MANCHESTER, N.H. -- Between this being Notre Dame’s final Hockey East season and the Frozen Four in Chicago looming, it just felt like a script waiting to be written.
In the end Sunday afternoon at SNHU Arena, the Fighting Irish wrote it.
Junior Anders Bjork set up all three goals, and sophomore Andrew Oglevie scored the game-winner 2:44 into overtime to lift the Fighting Irish to their third-ever Frozen Four with a 3-2 win over second-seeded UMass Lowell in the NCAA Northeast Regional title game.
“We’re obviously thrilled to go to our backyard, hosting the Frozen Four. It’s nice we’re going to show up,” Notre Dame head coach Jeff Jackson said after his team won its 22nd game of the season to advance to its first Frozen Four since 2011. “It was a great game, Lowell’s a tremendous team.
The Irish needed just one shot on goal in overtime to win the game as Bjork ― the Northeast Regional’s Most Outstanding Player, with two goals and three assists on the weekend ― passed the puck off to Oglevie in the slot slot for his 21st goal and third game-winner of the season.
Freshman Cam Morrison scored the first two Irish goals, becoming the sixth Notre Dame player to reach the 10-goal mark this season.

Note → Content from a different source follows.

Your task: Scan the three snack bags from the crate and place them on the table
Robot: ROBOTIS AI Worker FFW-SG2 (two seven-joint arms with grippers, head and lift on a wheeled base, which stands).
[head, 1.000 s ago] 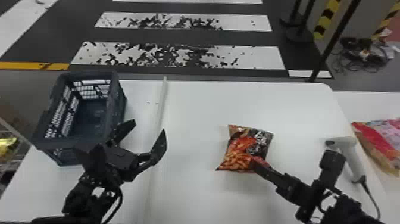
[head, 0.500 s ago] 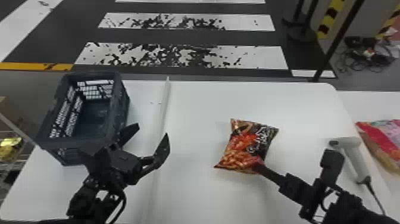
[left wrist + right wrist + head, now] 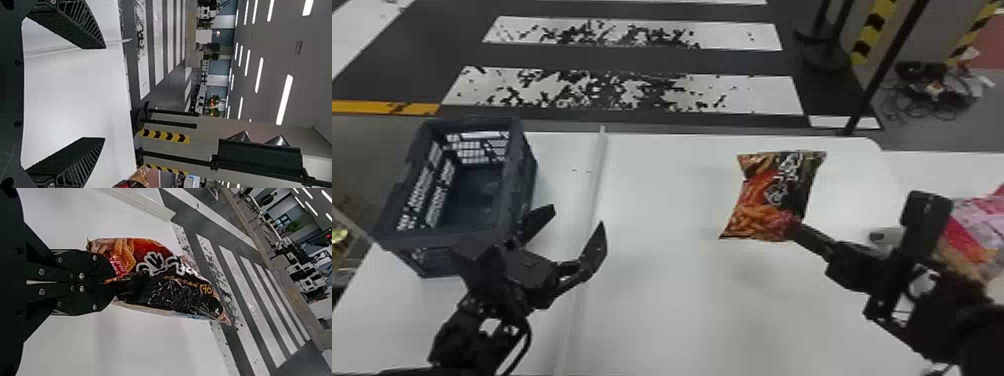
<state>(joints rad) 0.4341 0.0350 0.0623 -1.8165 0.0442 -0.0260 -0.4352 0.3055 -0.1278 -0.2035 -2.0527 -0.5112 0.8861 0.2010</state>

The three assists set a career-high for Bjork, who had two in a game 14 different times over his career. Bjork enters the Frozen Four with points in four of his last five games, while Oglevie’s goal total for the season is already more than four times his freshman year total.
Of course, Notre Dame’s two offensive stars will have trouble ever matching this connection again.
“I remember Anders had the puck on his stick, and I was just standing in the slot and I hoped he’d pass it,” Oglevie said of the winning goal. “He did and I just hit it as hard as I could and luckily for us it went in.”
“I remember getting the puck and I know (Oglevie) was open for about 15 seconds there, it felt like,” Bjork said. “I finally gave it to him and he put it in like he always seems to do. I’m just glad that he was in the right spot.”
Conceding the first goal is a rarity for Lowell as it conceded the first goal in the most crucial of games to this point, allowing Notre Dame freshman Cam Morrison to break ahead of the defense and will his own rebound past goaltender Tyler Wall at the 11:49 marker. Junior Anders Bjork picked off a puck, feeding Morrison for the drive ahead.
Momentum did shift in the first period’s late stages as Lowell junior Ryan Collins leveled the score with 1:02 to play, following freshman Ryan Lohin’s shot after winning the draw in the circle to Notre Dame goaltender Cal Petersen’s right.
It was not the ideal start for head coach Norm Bazin’s club, and it cost. Lowell, the Hockey East champion for the third time in five years, finishes its season at 27-11-3.
“I thought we passed up on a few shots early in the game,” Bazin said. “We tried to get way too cute and that came back to bite us. We need to put some more shots on net and even around the net to capitalize.”
A majority of the crowd did come to life as junior John Edwardh’s 19th goal of the season gave Lowell its first lead of the game at the 11:38 mark, putting a brilliant tip on classmate Tommy Panico’s shot from above the left wing circle over Petersen’s shoulder.
However, the Irish would not say die, tying the game at 14:43. Wall saved Bjork’s initial shot from close range, but Morrison surged down the slot to score his 11th goal of the season and second of the game on a backhander from between the circles.
Lowell is a team that had Notre Dame’s number during their brief history in the conference, having won nine of the 13 meetings, including a 5-1 game in the Hockey East semifinals at TD Garden last Friday.
That was a bump in the road for the Irish, but lessons were learned and improvement was made.
“I think that playing them (last Friday) helped us tonight, knowing the way we have to play,” Jackson said. “Starting midway through the second period last night, I think people got a chance to see the team I’ve been watching over the last eight weeks.”
Revenge can sure be sweet.
“The guys in the locker room have really stepped up in crucial moments and for us to get rewarded like this, going to Chicago,” said Petersen, who made 27 saves, including 10 in the first period. “Being an underdog is something really special. I know regardless of however it goes I think this is going to be a special memory for everybody.”